What to work on
Apart from the pictures, print the data below exactly as given.

Data segment
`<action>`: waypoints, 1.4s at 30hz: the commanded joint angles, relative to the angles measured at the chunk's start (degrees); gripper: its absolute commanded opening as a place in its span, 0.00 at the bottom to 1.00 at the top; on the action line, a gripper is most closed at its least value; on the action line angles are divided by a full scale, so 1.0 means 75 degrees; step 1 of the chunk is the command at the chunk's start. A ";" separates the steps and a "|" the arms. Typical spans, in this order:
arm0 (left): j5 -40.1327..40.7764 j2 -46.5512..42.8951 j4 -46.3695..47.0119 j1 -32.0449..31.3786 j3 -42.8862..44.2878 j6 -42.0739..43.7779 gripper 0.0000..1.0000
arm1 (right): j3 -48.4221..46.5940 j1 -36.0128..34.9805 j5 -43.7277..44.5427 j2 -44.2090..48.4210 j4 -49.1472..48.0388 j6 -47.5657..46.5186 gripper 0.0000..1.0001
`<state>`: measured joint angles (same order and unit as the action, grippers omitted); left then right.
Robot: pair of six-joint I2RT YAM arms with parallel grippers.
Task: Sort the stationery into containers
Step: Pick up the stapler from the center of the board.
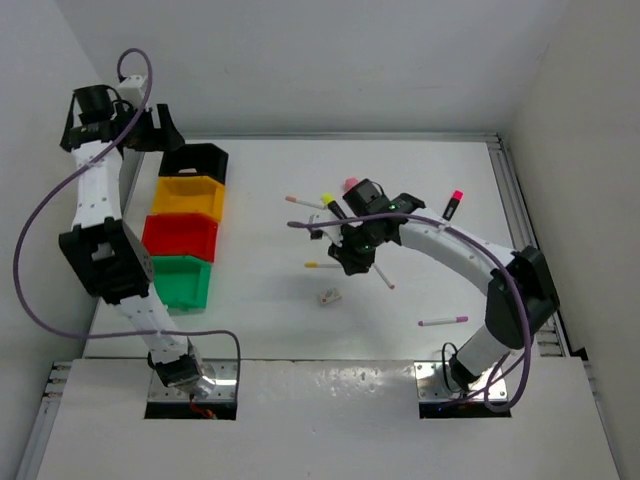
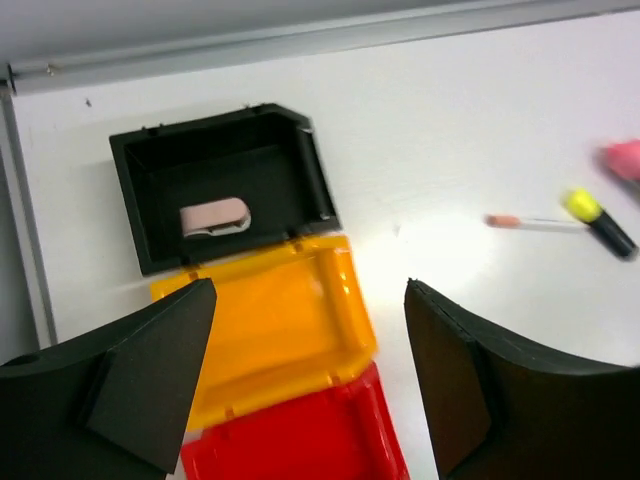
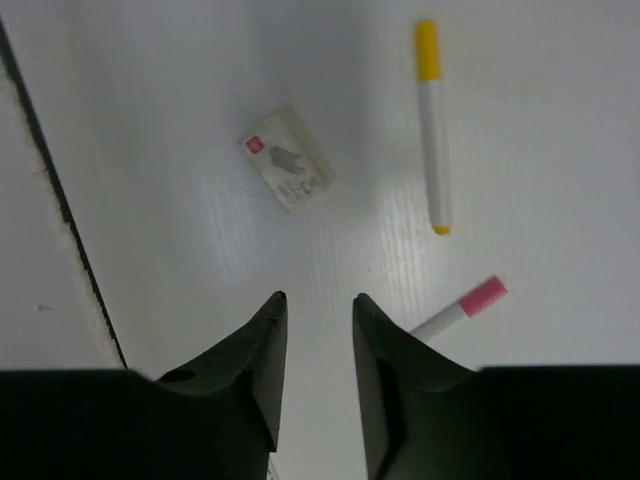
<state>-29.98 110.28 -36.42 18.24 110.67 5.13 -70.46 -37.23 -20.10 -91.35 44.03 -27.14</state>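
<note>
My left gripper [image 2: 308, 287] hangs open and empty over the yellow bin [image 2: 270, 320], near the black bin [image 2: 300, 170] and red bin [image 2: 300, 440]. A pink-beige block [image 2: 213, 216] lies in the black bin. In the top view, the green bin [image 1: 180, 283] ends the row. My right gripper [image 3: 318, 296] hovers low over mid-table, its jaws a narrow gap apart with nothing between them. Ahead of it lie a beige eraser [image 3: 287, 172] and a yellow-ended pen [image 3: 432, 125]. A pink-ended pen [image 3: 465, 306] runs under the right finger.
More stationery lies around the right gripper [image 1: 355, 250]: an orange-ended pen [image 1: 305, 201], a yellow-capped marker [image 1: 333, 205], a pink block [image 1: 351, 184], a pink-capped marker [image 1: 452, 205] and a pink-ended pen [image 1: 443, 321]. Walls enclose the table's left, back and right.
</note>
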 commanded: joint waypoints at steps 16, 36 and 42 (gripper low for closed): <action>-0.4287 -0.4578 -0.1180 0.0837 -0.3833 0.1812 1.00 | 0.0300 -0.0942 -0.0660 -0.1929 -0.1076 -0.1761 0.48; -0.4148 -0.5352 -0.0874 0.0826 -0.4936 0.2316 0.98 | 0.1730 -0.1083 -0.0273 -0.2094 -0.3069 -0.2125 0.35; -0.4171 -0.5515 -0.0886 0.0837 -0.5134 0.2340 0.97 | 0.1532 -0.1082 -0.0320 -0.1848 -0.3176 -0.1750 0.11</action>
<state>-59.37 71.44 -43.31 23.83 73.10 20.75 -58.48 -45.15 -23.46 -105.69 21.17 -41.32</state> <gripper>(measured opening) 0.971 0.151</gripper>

Solved exercise
`<action>`: waypoints, 1.4s at 30hz: the commanded joint angles, relative to the angles measured at the chunk's start (degrees); gripper: its absolute commanded opening as a place in its span, 0.00 at the bottom to 1.00 at the top; on the action line, a gripper is most closed at its least value; on the action line angles are divided by a full scale, so 1.0 means 75 degrees; step 1 of the chunk is the command at the chunk's start. A ";" separates the steps and a "|" the arms. Typical spans, in this order:
arm0 (left): j5 -40.1327..40.7764 j2 -46.5512..42.8951 j4 -46.3695..47.0119 j1 -32.0449..31.3786 j3 -42.8862..44.2878 j6 -42.0739..43.7779 gripper 0.0000..1.0000
arm1 (right): j3 -48.4221..46.5940 j1 -36.0128..34.9805 j5 -43.7277..44.5427 j2 -44.2090..48.4210 j4 -49.1472..48.0388 j6 -47.5657..46.5186 gripper 0.0000..1.0001
`<state>`: measured joint angles (same order and unit as the action, grippers omitted); left then right.
Robot: pair of six-joint I2RT YAM arms with parallel grippers.
Task: Sort the stationery into containers
Step: Pick up the stapler from the center of the board.
<state>-29.98 110.28 -36.42 18.24 110.67 5.13 -70.46 -37.23 -20.10 -91.35 44.03 -27.14</state>
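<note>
My left gripper [image 2: 308, 287] hangs open and empty over the yellow bin [image 2: 270, 320], near the black bin [image 2: 300, 170] and red bin [image 2: 300, 440]. A pink-beige block [image 2: 213, 216] lies in the black bin. In the top view, the green bin [image 1: 180, 283] ends the row. My right gripper [image 3: 318, 296] hovers low over mid-table, its jaws a narrow gap apart with nothing between them. Ahead of it lie a beige eraser [image 3: 287, 172] and a yellow-ended pen [image 3: 432, 125]. A pink-ended pen [image 3: 465, 306] runs under the right finger.
More stationery lies around the right gripper [image 1: 355, 250]: an orange-ended pen [image 1: 305, 201], a yellow-capped marker [image 1: 333, 205], a pink block [image 1: 351, 184], a pink-capped marker [image 1: 452, 205] and a pink-ended pen [image 1: 443, 321]. Walls enclose the table's left, back and right.
</note>
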 commanded: joint waypoints at steps 16, 36 and 42 (gripper low for closed): <action>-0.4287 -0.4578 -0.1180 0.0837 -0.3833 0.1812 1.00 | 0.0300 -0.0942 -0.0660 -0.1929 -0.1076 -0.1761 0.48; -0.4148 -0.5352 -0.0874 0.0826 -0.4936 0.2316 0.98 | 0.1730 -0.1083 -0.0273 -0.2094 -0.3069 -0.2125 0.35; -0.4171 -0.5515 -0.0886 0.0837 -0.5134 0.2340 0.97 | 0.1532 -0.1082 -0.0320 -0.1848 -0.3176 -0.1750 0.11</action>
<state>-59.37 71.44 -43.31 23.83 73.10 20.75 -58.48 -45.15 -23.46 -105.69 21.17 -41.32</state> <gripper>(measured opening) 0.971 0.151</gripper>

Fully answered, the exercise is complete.